Outline of Final Research Achievements

T cells play a central role in immune function. The Bcl11b transcription factor is essential for T cell lineage commitment, and its expression is regulated by the transcription of the non-coding RNA ThymoD (thymocyte differentiation factor) located on a super-enhancer of Bcl11b. Disruption of ThymoD transcription is associated with the development of combined immunodeficiency diseases and T cell lineage hematological malignancy.
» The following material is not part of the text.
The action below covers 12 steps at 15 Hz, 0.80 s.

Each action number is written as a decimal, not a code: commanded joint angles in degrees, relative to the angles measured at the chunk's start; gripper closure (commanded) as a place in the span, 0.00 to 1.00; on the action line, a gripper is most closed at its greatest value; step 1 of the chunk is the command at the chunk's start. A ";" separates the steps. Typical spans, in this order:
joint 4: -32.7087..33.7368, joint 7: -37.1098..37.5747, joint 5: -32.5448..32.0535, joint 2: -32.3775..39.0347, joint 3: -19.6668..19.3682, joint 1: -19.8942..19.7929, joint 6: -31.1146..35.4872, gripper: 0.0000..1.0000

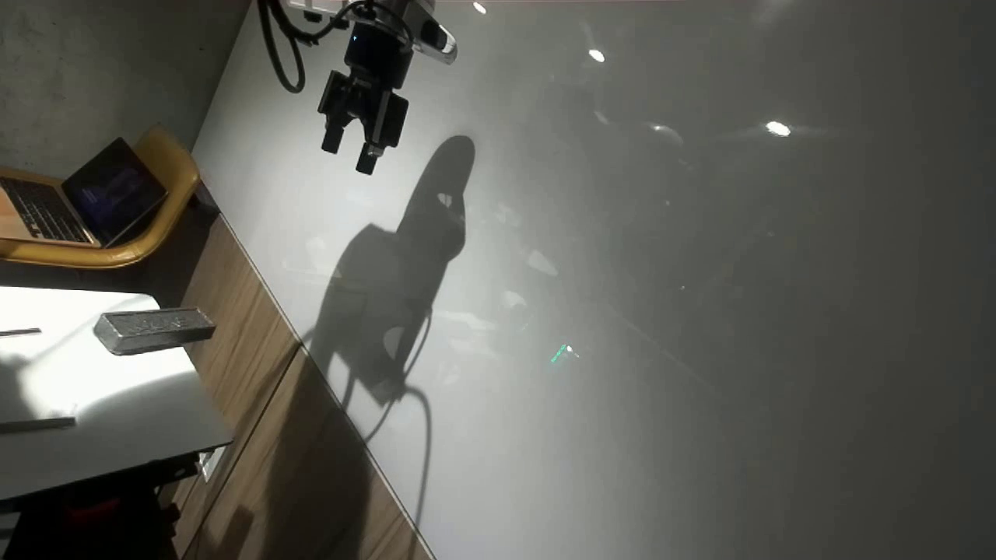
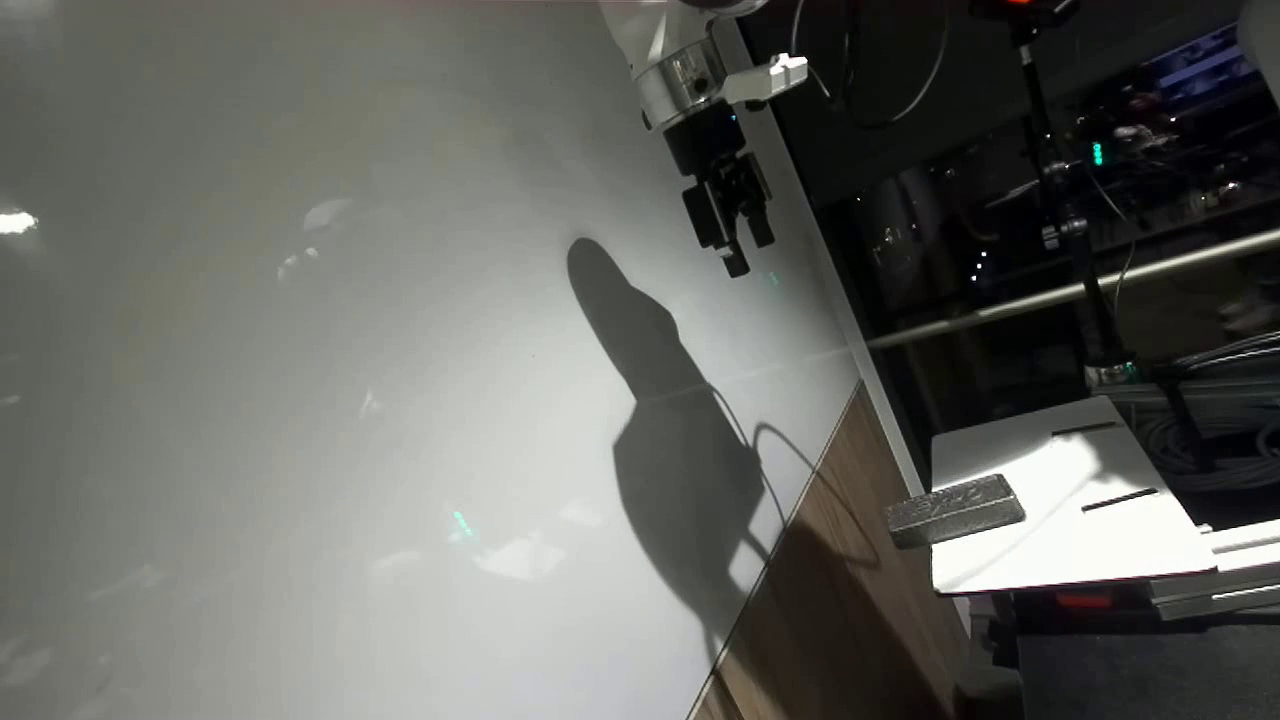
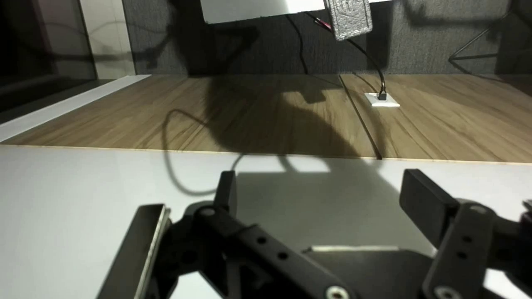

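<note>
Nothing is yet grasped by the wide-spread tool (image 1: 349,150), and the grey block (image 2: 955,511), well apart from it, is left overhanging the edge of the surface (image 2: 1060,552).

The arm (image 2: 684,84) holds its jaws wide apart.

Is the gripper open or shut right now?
The gripper is open: in the wrist view its fingers stand wide apart with nothing held between them; both exterior views show the gap too.

A white tabletop (image 1: 148,408) carries a grey textured block (image 1: 154,331) overhanging its edge
</note>
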 commanded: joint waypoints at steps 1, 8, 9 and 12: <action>-0.28 -0.04 0.34 -0.42 0.93 -1.01 -0.03 0.00; -0.70 0.30 0.37 -0.76 0.96 -1.04 0.17 0.00; -0.70 0.30 0.37 -0.76 0.96 -1.04 0.17 0.00; -0.70 0.30 0.37 -0.76 0.96 -1.04 0.17 0.00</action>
This study aims to identify the ThymoD region in humans and evaluate how ThymoD transcription regulates methylation, chromatin modifications, and three-dimensional structure at the transcribed region. We identified the ThymoD region in humans and aimed to elucidate the mechanisms of super-enhancer activation. Our findings suggest that transcription is crucial for maintaining the genome structure of ThymoD-BCL11B region and that the genomic structure varies depending on the subtype of leukemia.

Free Research Field

胎児医学および小児成育学関連

Academic Significance and Societal Importance of the Research Achievements

ゲノムの3次元構造の評価は、白血病、そのほかの腫瘍、遺伝性疾患の分類に寄与できると想定される。今回、ヒトThymoD領域を同定でき、5種類のＢ細胞系・Ｔ細胞系白血病細胞株及び正常Ｔ細胞を用いた構造解析で、同領域の近接性を示すtopologically associated domain (TAD)に違いがあることが示された。転写に影響する異なる阻害剤を用いた検討で、新生RNA転写を抑制すると、TAD構造および周囲のクロマチン修飾に影響を与えることが判明した。ThymoD転写、DNAメチル化、クロマチン制御、TAD形成の制御機構を理解することで、疾患の分類、治療応用への展開へとつなげていく。